*The problem*
Based on the listing below, report how many lines contain the word "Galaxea". Nothing but the number, please.
____
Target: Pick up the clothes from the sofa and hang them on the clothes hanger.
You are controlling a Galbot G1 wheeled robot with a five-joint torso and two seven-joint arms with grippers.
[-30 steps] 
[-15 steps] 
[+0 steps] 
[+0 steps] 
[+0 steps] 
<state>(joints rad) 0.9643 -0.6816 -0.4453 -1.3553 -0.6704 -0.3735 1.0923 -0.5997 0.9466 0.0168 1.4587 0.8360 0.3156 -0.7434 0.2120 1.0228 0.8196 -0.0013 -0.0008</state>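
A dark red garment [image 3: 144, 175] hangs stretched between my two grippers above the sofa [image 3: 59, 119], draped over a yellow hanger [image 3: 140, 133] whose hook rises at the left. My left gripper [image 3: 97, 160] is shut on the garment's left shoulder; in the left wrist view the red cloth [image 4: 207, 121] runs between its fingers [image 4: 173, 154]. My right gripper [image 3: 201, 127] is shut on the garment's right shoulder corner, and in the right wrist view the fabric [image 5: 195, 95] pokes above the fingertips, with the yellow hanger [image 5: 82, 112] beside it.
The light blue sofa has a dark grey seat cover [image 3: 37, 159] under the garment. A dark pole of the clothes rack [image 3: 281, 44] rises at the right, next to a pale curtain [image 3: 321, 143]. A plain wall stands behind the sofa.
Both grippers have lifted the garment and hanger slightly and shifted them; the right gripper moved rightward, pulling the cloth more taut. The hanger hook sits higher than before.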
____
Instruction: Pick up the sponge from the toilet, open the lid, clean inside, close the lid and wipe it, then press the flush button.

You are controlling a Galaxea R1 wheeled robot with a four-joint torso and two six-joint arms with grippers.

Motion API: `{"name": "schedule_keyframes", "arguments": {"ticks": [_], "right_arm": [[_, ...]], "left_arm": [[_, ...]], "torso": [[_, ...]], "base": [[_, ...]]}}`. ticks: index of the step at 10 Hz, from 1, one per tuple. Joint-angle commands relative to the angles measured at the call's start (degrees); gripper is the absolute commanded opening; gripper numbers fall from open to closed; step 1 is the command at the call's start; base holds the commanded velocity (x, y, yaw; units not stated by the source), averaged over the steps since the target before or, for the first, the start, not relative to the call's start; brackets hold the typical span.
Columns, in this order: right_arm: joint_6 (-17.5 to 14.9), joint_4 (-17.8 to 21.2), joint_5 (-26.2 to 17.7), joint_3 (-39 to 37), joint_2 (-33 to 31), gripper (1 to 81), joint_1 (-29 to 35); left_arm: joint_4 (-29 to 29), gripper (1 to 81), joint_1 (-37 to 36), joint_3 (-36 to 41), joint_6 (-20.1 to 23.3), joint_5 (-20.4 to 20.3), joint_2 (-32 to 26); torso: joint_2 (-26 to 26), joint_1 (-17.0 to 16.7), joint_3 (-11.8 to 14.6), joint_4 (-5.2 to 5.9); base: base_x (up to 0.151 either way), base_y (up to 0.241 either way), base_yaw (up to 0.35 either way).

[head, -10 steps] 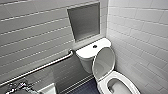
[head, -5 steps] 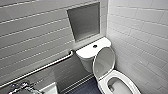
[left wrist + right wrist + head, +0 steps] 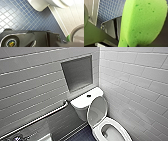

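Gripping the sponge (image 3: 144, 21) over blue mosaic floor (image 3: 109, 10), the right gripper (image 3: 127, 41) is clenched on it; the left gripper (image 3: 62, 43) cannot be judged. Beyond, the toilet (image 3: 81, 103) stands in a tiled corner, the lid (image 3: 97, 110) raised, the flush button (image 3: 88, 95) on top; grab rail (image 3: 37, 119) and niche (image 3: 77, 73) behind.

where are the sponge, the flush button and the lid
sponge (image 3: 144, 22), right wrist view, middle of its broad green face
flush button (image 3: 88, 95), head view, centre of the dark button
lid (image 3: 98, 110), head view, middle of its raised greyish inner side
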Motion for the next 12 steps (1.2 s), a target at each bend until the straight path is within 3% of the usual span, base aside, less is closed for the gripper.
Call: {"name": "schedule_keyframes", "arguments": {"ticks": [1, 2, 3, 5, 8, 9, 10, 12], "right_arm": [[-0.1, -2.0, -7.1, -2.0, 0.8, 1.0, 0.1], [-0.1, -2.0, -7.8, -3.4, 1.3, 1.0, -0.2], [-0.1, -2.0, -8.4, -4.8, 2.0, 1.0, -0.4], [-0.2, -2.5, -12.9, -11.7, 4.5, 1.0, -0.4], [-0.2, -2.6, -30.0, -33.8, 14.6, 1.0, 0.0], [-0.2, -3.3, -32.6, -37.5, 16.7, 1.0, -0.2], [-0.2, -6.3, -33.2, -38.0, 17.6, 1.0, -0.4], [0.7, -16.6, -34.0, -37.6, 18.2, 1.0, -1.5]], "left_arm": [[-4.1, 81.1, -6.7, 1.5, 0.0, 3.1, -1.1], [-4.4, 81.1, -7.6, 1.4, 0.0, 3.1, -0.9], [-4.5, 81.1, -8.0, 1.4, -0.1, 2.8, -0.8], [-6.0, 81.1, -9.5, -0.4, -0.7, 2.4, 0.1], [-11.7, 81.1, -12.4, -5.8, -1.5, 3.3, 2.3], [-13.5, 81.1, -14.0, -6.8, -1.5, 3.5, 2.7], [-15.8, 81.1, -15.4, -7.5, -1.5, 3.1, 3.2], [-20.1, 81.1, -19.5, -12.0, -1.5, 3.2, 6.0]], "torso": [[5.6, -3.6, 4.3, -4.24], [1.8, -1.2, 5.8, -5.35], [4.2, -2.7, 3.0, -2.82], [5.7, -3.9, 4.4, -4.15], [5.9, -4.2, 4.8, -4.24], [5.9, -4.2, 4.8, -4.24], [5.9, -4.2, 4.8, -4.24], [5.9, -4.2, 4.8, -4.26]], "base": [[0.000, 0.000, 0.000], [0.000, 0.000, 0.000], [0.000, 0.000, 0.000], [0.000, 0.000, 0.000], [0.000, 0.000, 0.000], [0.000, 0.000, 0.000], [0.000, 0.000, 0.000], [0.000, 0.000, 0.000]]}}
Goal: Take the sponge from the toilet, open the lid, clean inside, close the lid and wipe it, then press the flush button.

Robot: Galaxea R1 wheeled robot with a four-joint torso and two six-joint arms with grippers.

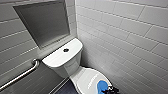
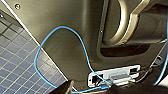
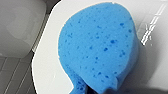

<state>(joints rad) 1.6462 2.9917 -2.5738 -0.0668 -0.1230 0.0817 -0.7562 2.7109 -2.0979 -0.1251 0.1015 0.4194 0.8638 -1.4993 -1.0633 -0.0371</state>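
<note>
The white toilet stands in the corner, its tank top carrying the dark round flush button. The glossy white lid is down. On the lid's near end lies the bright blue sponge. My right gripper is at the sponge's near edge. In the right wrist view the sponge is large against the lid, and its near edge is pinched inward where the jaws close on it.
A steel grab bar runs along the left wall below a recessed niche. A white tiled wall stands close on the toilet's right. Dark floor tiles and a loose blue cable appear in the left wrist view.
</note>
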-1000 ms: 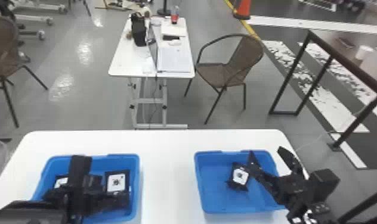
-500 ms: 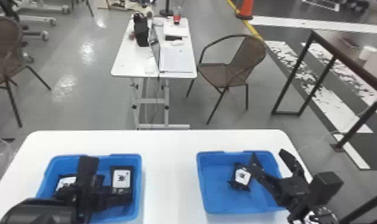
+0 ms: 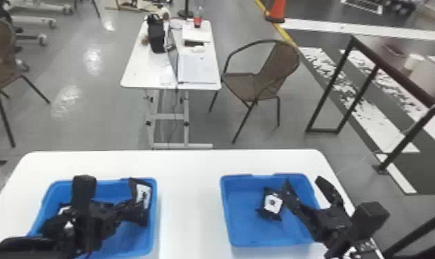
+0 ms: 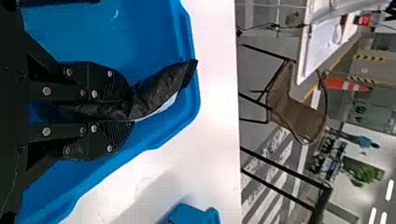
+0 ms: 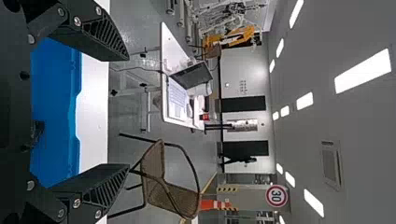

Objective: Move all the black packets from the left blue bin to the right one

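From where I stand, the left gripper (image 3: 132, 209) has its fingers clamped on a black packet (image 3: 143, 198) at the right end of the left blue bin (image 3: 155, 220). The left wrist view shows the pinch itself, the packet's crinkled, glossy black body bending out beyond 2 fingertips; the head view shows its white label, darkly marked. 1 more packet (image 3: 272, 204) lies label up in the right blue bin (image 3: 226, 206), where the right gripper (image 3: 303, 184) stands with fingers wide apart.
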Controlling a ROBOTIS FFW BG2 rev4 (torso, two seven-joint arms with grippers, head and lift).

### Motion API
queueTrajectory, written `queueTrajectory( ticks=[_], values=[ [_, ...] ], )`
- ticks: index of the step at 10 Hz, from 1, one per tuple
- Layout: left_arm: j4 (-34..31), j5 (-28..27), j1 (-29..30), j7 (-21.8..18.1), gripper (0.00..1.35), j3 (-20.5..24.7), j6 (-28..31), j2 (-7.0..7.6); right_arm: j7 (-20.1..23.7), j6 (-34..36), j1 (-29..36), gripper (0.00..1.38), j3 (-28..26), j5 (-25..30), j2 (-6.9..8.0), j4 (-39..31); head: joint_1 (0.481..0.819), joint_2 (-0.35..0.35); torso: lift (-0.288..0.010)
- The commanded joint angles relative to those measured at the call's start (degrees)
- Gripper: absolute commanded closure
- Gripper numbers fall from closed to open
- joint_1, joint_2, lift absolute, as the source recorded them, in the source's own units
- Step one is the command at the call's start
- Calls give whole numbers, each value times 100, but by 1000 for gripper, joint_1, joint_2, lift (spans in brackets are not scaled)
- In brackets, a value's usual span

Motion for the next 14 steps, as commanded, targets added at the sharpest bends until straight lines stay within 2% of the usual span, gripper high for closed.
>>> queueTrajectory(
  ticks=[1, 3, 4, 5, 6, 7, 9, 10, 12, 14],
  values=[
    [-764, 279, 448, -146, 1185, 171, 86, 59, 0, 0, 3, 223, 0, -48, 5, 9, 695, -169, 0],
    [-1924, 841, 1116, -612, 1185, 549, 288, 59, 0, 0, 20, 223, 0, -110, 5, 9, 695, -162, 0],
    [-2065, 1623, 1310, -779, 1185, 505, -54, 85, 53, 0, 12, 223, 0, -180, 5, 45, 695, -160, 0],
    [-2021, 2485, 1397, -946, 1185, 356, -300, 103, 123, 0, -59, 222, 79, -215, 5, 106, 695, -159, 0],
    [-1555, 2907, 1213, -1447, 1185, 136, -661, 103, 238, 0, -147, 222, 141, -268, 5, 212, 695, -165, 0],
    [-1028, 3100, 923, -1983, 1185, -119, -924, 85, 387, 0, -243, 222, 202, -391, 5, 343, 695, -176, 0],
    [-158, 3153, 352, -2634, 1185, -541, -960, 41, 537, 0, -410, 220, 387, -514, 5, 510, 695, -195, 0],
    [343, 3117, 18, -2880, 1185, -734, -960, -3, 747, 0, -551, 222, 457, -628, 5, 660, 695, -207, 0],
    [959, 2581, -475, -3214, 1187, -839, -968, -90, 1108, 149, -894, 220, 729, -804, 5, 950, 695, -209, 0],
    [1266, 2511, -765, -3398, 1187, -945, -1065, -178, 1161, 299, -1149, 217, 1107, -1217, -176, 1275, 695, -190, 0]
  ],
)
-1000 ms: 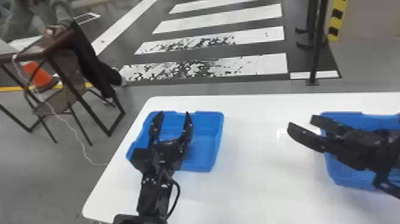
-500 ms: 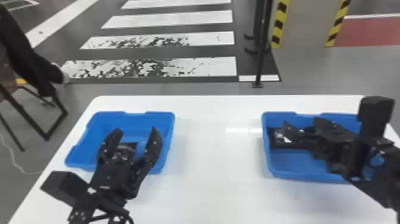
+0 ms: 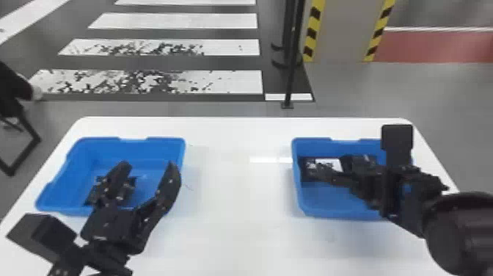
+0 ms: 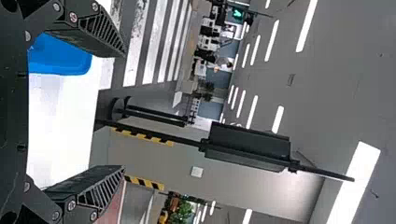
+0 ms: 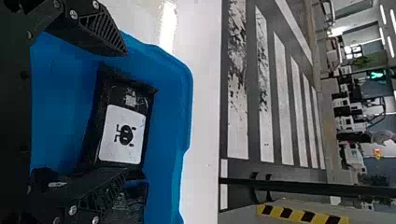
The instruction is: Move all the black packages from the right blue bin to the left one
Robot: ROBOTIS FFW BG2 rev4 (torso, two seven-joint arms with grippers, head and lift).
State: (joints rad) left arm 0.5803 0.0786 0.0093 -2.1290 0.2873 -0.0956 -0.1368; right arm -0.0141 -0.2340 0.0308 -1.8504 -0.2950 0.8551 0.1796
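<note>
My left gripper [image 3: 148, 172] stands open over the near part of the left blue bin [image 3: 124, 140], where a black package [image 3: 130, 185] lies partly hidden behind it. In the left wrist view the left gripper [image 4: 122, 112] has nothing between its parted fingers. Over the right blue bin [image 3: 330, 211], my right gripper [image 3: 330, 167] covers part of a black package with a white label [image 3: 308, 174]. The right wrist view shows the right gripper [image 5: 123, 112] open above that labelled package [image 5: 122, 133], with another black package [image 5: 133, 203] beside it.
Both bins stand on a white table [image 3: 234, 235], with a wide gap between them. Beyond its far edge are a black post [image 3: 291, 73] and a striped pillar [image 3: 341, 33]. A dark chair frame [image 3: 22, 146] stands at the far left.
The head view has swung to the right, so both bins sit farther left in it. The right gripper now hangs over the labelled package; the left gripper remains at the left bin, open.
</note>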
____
*Result of the exercise*
2